De l'autre côté, les "pauvres" ne me semblent pas non plus caricaturaux. Si Cameron les montre s'amuser en dansant la gigue irlandaise, c'est que ces personnages représentent l'espoir d'un avenir meilleur. Ce sont des émigrants. Il ne s'agit pas de dire : ils font la fête alors que les aristocrates sont tristes comme des boutons de porte ! Et le blues, chanté par les Noirs victimes de l'esclavage, c'est de la caricature aussi ? Et le folkore Yiddisch dans les ghettos, pareil ? Non, ce sont des moments de communion nécessaires pour lutter contre sa condition d'être humain exploité, pour faire ressortir ses frustrations, où l'identification à un destin global se fait sentir.
A l'approche du nouveau siècle, les certitudes vont bientôt s'écrouler et les idées progressistes gagnent en intensité. Le personnage de Di Caprio est certes enjolivé, un peu trop propre sur lui. Mais il est le vecteur de cette nouvelle façon de penser le monde visant à l'émancipation de soi. Il est aussi fatalement un stéréotype, une astuce narrative, et dans ce cas, sa présence est nécessaire.
Le Titanic préfigure les bouleversements à venir, c'est pourquoi quand il sombre c'est l'ordre ancien qui sombre avec lui. Le futur parcours de Rose symbolise, en quelques photogrammes, le changement de mentalité et la recherche de cet émancipation.
A la fin, après avoir payé sa dette, son âme rejoint celle de son professeur et des passagers tous rassemblés vers un destin commun.

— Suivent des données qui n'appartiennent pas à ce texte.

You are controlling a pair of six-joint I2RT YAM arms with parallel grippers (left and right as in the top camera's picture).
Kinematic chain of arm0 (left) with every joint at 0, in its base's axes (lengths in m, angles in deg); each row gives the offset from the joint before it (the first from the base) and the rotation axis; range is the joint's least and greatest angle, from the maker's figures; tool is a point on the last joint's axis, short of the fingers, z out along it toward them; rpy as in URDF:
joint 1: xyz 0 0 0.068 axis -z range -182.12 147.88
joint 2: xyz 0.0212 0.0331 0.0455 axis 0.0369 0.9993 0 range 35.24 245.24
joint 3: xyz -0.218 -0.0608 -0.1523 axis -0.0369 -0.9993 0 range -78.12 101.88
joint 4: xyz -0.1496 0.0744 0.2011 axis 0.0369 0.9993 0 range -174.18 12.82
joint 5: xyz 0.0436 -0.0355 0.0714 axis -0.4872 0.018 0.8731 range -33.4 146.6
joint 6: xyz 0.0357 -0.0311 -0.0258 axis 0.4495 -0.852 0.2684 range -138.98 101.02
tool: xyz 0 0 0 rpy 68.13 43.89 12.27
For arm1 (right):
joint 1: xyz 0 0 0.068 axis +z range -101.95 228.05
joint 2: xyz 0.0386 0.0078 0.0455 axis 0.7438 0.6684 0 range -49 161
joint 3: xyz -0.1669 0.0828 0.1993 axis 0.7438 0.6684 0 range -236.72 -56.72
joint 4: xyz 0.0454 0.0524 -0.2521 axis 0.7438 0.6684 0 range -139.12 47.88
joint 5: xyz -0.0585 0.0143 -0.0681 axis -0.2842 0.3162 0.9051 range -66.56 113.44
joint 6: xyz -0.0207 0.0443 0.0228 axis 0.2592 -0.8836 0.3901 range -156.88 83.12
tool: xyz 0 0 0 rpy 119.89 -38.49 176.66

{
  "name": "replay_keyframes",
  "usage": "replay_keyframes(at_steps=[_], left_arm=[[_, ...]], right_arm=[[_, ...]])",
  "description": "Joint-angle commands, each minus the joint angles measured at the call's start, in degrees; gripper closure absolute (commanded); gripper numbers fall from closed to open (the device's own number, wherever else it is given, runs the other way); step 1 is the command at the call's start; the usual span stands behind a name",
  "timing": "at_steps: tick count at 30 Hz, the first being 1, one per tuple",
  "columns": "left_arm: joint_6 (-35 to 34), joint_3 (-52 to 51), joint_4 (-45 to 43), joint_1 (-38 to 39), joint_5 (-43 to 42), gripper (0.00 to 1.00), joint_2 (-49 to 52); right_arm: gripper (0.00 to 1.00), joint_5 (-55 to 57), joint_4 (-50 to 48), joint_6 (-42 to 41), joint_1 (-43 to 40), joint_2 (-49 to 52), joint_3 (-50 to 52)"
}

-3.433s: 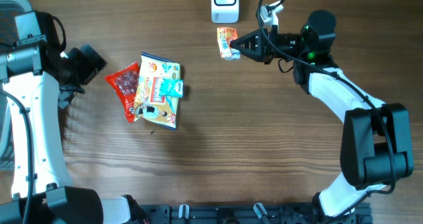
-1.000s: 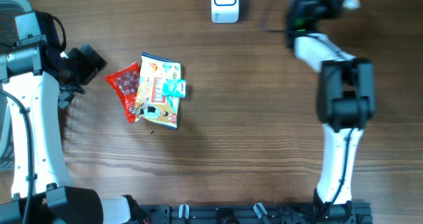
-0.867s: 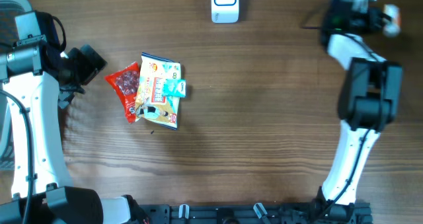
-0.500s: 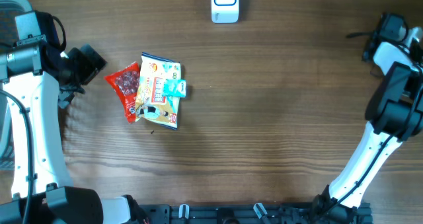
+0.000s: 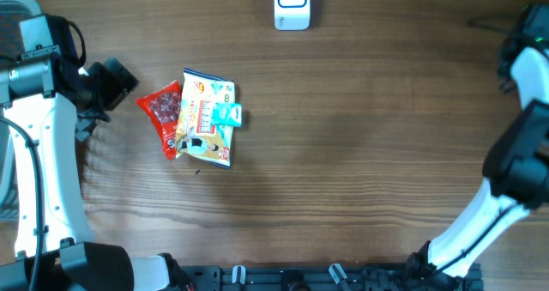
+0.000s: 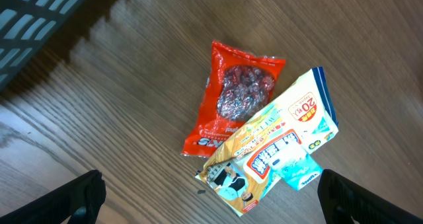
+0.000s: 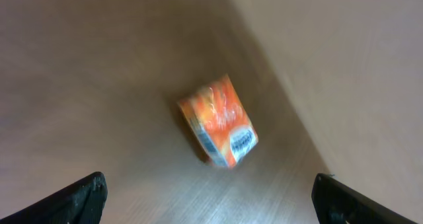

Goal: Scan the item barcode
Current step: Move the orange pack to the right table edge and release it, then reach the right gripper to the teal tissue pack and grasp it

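The right arm (image 5: pixel 523 85) has swung away from the scanner (image 5: pixel 292 5), which stands at 12 o'clock on the table (image 5: pixel 360 154), and now reaches out past the 3 o'clock edge of the overhead view; a few seconds ago it held the orange packet (image 7: pixel 221 121) just beside that scanner, and a second ago it was still carrying it; now the right gripper (image 7: pixel 210 194) has its fingers spread wide apart and the packet lies loose below it, touching neither finger, on a brown surface that the overhead camera does not take in; we judge that this item has been presented and set aside, so its turn is over. The left gripper (image 6: pixel 211 194) hangs with its fingers wide apart too, holding nothing, above the pile toward 9 o'clock: a red packet (image 6: pixel 234 98), a blue-and-white snack bag (image 6: pixel 274 148) lying partly over it, and a small teal packet (image 6: pixel 299 174) on top of the bag at its 5 o'clock corner; none of these has shifted, so we take them as waiting for their scan. The table is dark wood grain, bare between pile and scanner; in the right wrist view the picture is blurred, with a paler plane from 12 to 3 o'clock that we cannot identify; a dark slatted panel (image 6: pixel 39 12) shows off the table at 10 o'clock in the left wrist view.
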Motion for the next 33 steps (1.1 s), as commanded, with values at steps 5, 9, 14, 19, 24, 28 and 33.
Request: replay_keyframes(at_steps=[5, 9, 14, 19, 24, 28, 33], left_arm=[[-0.5, 0.0, 0.0, -0.2, -0.5, 0.00, 0.1], [-0.5, 0.0, 0.0, -0.2, -0.5, 0.00, 0.1], [-0.5, 0.0, 0.0, -0.2, -0.5, 0.00, 0.1], [-0.5, 0.0, 0.0, -0.2, -0.5, 0.00, 0.1], [-0.5, 0.0, 0.0, -0.2, -0.5, 0.00, 0.1], [-0.5, 0.0, 0.0, -0.2, -0.5, 0.00, 0.1], [-0.5, 0.0, 0.0, -0.2, -0.5, 0.00, 0.1]], right_arm=[[0.00, -85.2, 2.5, -20.1, 10.5, -17.0, -0.5], [0.00, -80.2, 3.5, -22.3, 24.9, -14.4, -0.3], [0.00, -57.6, 3.3, -25.9, 44.2, -5.7, -0.3], [0.00, -54.0, -1.8, -14.1, 56.3, 4.0, -0.3], [0.00, -52.6, -8.7, -7.3, 61.0, 9.4, -0.3], [0.01, -52.5, -12.4, -5.1, 61.6, 10.9, -0.3], [0.19, -56.1, -9.7, -3.4, 61.4, 11.2, -0.3]])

Addendum : je suis étonné de lire que Kate Winslet est nulle. Je la trouve au contraire excellente dans ce personnage égarée, une personne fragile qui possède en elle une énergie d'un animal en captivité et qui trouvera la force (grâce à l'intervention de Jack, une sorte de "Messie") de se transformer en combattante. On reconnaît bien là la vision de James Cameron.

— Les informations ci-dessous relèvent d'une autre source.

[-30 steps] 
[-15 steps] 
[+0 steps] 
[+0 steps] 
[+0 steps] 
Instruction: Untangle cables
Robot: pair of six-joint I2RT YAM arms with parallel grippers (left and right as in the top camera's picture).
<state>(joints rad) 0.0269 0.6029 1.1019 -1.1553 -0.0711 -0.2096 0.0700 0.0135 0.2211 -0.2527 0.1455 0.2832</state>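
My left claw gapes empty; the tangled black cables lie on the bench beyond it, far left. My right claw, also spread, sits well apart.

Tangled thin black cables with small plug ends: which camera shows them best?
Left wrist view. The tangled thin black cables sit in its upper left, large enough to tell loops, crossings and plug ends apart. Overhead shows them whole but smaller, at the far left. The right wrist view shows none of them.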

Cameron fait sienne cette histoire en opposant la foi en l'homme à la foi en les machines. La fascination pour la technique est toujours présente (la méticulosité de la reconstitution) mais le message est clair : celui de la liberté face aux contraintes sociales et mécaniques d'une société fascinée par le progrès technologique qui n'est pas toujours synonyme de progrès humain.

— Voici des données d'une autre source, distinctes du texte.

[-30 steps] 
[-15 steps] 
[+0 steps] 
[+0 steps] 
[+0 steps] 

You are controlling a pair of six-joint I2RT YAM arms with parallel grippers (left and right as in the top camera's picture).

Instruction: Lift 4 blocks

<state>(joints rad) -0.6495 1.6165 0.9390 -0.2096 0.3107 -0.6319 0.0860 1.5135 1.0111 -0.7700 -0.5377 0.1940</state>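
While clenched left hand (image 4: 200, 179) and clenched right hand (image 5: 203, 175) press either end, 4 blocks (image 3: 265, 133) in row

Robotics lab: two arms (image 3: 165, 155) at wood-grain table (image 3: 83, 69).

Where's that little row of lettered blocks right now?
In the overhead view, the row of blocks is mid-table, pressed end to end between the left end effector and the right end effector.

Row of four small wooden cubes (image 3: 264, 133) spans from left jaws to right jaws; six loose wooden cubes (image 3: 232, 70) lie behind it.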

Bien entendu le succès d'un film ne fait pas sa valeur cinématographique. Mais quand un film atteint un tel sommet de popularité dans le monde, quand par exemple 20 millions de français se déplacent, il est impossible d'affirmer que Titanic est une oeuvre vide de sens. Il y a un besoin d'humanité dans notre société qui court à toute allure vers l'avant. C'est ce qui explique pourquoi un tel film (qui replace l'humain au centre des préoccupations) a été accueilli avec une telle empathie.